## WHAT TO DO
Your task is to output the listing exactly, leaving every image out.

## DATA EXCERPTS
++++++

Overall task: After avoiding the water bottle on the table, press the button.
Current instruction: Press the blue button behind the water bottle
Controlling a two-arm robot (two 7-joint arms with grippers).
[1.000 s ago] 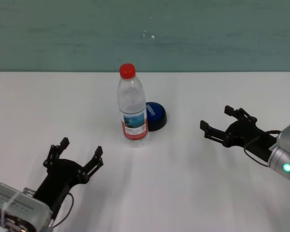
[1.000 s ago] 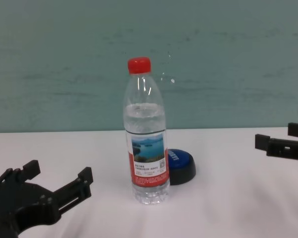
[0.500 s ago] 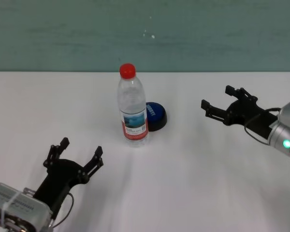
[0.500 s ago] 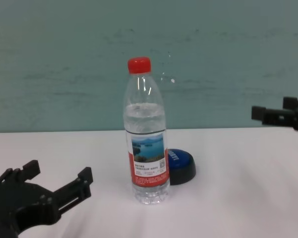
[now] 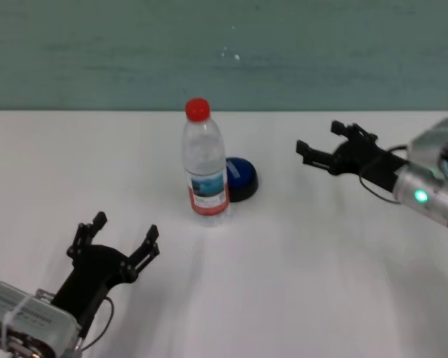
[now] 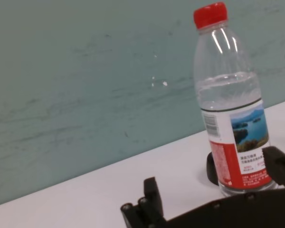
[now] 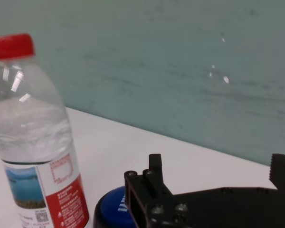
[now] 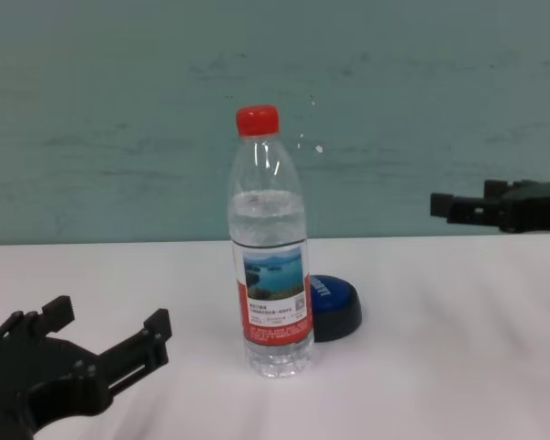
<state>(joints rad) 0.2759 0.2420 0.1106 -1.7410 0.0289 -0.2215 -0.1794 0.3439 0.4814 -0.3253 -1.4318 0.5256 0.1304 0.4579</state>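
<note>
- Your right gripper is up in the air over the right side of the table, fingers spread with nothing between them, tips aimed toward the middle.
- The button sits flat on its black base, blue dome facing up. It's lower than that gripper and off toward the robot's left of it, a clear gap apart.
- The bottle stands upright, long axis vertical, red cap on top. It's just beside the button on the button's left, partly covering it in the chest view.
- Your left gripper is parked low at the near left, fingers spread, empty.
</note>
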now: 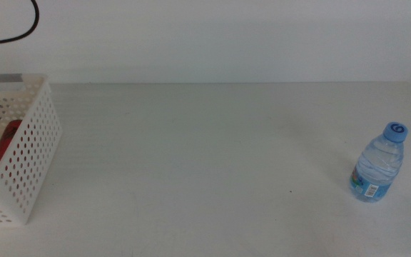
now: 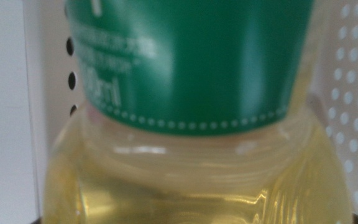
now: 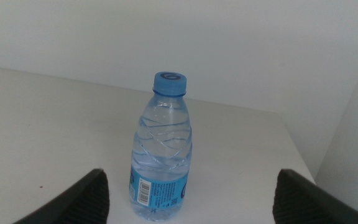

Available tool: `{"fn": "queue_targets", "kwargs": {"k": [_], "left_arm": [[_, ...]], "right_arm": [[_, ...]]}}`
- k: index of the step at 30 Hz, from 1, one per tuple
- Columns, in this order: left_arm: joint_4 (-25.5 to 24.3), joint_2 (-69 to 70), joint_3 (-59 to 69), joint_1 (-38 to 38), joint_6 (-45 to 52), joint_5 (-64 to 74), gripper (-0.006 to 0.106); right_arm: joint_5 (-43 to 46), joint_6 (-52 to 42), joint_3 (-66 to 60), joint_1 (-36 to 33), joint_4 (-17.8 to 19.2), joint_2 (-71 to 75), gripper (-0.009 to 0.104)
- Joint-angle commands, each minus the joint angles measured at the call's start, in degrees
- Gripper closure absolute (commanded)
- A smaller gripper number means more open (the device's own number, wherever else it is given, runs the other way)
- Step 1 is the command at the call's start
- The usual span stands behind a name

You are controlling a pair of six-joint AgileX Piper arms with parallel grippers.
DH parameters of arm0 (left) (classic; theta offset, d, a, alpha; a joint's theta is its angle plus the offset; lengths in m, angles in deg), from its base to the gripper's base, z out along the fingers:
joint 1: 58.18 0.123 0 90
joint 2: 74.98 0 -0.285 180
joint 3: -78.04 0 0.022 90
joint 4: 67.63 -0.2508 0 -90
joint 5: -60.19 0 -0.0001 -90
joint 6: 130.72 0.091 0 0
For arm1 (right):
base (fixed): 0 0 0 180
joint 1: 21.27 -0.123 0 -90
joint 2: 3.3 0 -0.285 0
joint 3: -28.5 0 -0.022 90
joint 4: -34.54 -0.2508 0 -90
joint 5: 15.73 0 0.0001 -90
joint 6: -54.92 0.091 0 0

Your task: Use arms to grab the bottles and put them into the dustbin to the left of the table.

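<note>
The table point(image 1: 212, 157), a plain white-grey matte surface, carried 1 water bottle point(image 1: 379, 163) standing upright near its right edge, well apart from everything else. The bottle was clear, with a blue cap and a blue label low on its body. In the right wrist view the same bottle stood upright ahead of the right gripper point(image 3: 191, 193), whose 2 dark jaws were spread wide, 1 on either side of the bottle's base and neither touching it. The white perforated dustbin point(image 1: 27, 153) sat at the left edge of the middle view, tilted as seen, its walls pierced by rows of round holes and a grey strip showing at its rim. A red drink can point(image 1: 1, 148) lay inside the dustbin, visible over the rim against the inner wall. A black cable point(image 1: 20, 28) curved across the upper left corner above the dustbin; neither arm's body appeared in the middle view. The left wrist view was filled by the tall bottle of pale yellow liquid point(image 2: 191, 180), very close to the lens and blurred, its green label point(image 2: 191, 62) printed in white above the clear shoulder. Perforated dustbin wall showed behind that bottle on both sides. The left gripper's jaws were hidden behind the bottle, so whether they were gripping it could not be told.
</note>
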Motion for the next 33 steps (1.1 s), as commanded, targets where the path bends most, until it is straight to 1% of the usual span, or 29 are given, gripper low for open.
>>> {"fn": "queue_targets", "kwargs": {"k": [1, 10, 14, 17, 20, 25, 27, 28, 31, 33], "left_arm": [[0.03, 3.06, -1.23, -0.04, 0.18, 3.58, 0.105], [0.09, -1.22, -1.19, -0.1, -0.09, 1.35, 0.105], [1.13, -2.07, -1.19, -0.1, -0.97, -1.37, 0.097], [1.56, -2.33, -1.19, -0.1, -1.35, -2.64, 0.085], [1.5, -2.33, -1.19, -0.1, -1.35, -3.31, 0.064], [1.5, -2.33, -1.19, -0.1, -1.35, -3.48, 0.026], [1.62, -2.33, -1.19, -0.1, -1.35, -3.27, 0.013], [1.62, -2.33, -1.19, -0.1, -1.35, -3.07, 0.01], [1.88, -2.33, -1.46, -0.64, -1.97, -1.73, 0.01], [0.99, -2.27, -2.44, -1.34, -3.26, -0.27, 0.01]], "right_arm": [[4.28, -0.27, 0.43, 0.49, 0.39, 1.6, 0.026], [4.28, -0.27, 0.43, 0.49, 0.39, 1.6, 0.026], [4.28, -0.27, 0.43, 0.49, 0.39, 1.6, 0.026], [4.28, -0.27, 0.43, 0.49, 0.39, 1.6, 0.026], [4.28, -0.27, 0.43, 0.49, 0.39, 1.6, 0.026], [4.28, -0.27, 0.43, 0.49, 0.39, 1.6, 0.026], [4.28, -0.27, 0.43, 0.49, 0.39, 1.6, 0.026], [4.28, -0.27, 0.43, 0.49, 0.39, 1.6, 0.026], [4.28, -0.27, 0.43, 0.49, 0.39, 1.6, 0.026], [4.28, -0.27, 0.43, 0.49, 0.39, 1.6, 0.026]]}}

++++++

## RESULT
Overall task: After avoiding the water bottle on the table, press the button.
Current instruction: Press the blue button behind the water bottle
Controlling a two-arm robot (two 7-joint arms with grippers).
[1.000 s ago] 
[1.000 s ago] 
[0.500 s ago] 
[0.500 s ago] 
[now] 
[now] 
[now] 
[now] 
<state>(joints rad) 0.2759 0.2420 0.1106 -1.7410 0.0289 -0.2215 -0.1794 0.3439 0.4814 -0.3253 -1.4318 0.5256 0.1304 0.4579</state>
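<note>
- Your right gripper is up in the air over the right side of the table, fingers spread with nothing between them, tips aimed toward the middle.
- The button sits flat on its black base, blue dome facing up. It's lower than that gripper and off toward the robot's left of it, a clear gap apart.
- The bottle stands upright, long axis vertical, red cap on top. It's just beside the button on the button's left, partly covering it in the chest view.
- Your left gripper is parked low at the near left, fingers spread, empty.
</note>
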now: 
now: 
now: 

Available tool: `{"fn": "queue_targets", "kwargs": {"k": [_], "left_arm": [[_, ...]], "right_arm": [[_, ...]]}}`
- k: index of the step at 30 Hz, from 1, one per tuple
- Columns, in this order: left_arm: joint_4 (-25.5 to 24.3), joint_2 (-69 to 70), joint_3 (-59 to 69), joint_1 (-38 to 38), joint_6 (-45 to 52), joint_5 (-64 to 74), gripper (-0.006 to 0.106); right_arm: joint_5 (-43 to 46), joint_6 (-52 to 42), joint_3 (-66 to 60), joint_1 (-36 to 33), joint_4 (-17.8 to 19.2), joint_2 (-71 to 75), gripper (-0.009 to 0.104)
- Joint-angle commands, each minus the joint angles measured at the call's start, in degrees
- Gripper closure absolute (commanded)
- A smaller gripper number means more open (the device's own number, wherever else it is given, runs the other way)
- Step 1 is the command at the call's start
- The usual span stands behind a name

You are controlling a pair of six-joint AgileX Piper arms with parallel grippers.
DH parameters of arm0 (left) (classic; theta offset, d, a, alpha; a joint's theta is its angle plus the offset; lengths in m, angles in deg), from its base to the gripper's base, z out along the fingers:
joint 1: 58.18 0.123 0 90
joint 2: 74.98 0 -0.285 180
joint 3: -78.04 0 0.022 90
joint 4: 67.63 -0.2508 0 -90
joint 5: -60.19 0 -0.0001 -90
joint 6: 130.72 0.091 0 0
For arm1 (right):
base (fixed): 0 0 0 180
joint 1: 21.27 -0.123 0 -90
joint 2: 3.3 0 -0.285 0
joint 3: -28.5 0 -0.022 90
joint 4: -34.54 -0.2508 0 -90
joint 5: 15.73 0 0.0001 -90
joint 6: -54.92 0.091 0 0

Your task: Use arms to grab the bottles and put them into the dustbin to the left of the table.

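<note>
The table point(image 1: 212, 157), a plain white-grey matte surface, carried 1 water bottle point(image 1: 379, 163) standing upright near its right edge, well apart from everything else. The bottle was clear, with a blue cap and a blue label low on its body. In the right wrist view the same bottle stood upright ahead of the right gripper point(image 3: 191, 193), whose 2 dark jaws were spread wide, 1 on either side of the bottle's base and neither touching it. The white perforated dustbin point(image 1: 27, 153) sat at the left edge of the middle view, tilted as seen, its walls pierced by rows of round holes and a grey strip showing at its rim. A red drink can point(image 1: 1, 148) lay inside the dustbin, visible over the rim against the inner wall. A black cable point(image 1: 20, 28) curved across the upper left corner above the dustbin; neither arm's body appeared in the middle view. The left wrist view was filled by the tall bottle of pale yellow liquid point(image 2: 191, 180), very close to the lens and blurred, its green label point(image 2: 191, 62) printed in white above the clear shoulder. Perforated dustbin wall showed behind that bottle on both sides. The left gripper's jaws were hidden behind the bottle, so whether they were gripping it could not be told.
</note>
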Motion for the next 33 steps (1.1 s), as commanded, targets where the path bends most, until it is straight to 1% of the usual span, or 29 are given, gripper low for open.
>>> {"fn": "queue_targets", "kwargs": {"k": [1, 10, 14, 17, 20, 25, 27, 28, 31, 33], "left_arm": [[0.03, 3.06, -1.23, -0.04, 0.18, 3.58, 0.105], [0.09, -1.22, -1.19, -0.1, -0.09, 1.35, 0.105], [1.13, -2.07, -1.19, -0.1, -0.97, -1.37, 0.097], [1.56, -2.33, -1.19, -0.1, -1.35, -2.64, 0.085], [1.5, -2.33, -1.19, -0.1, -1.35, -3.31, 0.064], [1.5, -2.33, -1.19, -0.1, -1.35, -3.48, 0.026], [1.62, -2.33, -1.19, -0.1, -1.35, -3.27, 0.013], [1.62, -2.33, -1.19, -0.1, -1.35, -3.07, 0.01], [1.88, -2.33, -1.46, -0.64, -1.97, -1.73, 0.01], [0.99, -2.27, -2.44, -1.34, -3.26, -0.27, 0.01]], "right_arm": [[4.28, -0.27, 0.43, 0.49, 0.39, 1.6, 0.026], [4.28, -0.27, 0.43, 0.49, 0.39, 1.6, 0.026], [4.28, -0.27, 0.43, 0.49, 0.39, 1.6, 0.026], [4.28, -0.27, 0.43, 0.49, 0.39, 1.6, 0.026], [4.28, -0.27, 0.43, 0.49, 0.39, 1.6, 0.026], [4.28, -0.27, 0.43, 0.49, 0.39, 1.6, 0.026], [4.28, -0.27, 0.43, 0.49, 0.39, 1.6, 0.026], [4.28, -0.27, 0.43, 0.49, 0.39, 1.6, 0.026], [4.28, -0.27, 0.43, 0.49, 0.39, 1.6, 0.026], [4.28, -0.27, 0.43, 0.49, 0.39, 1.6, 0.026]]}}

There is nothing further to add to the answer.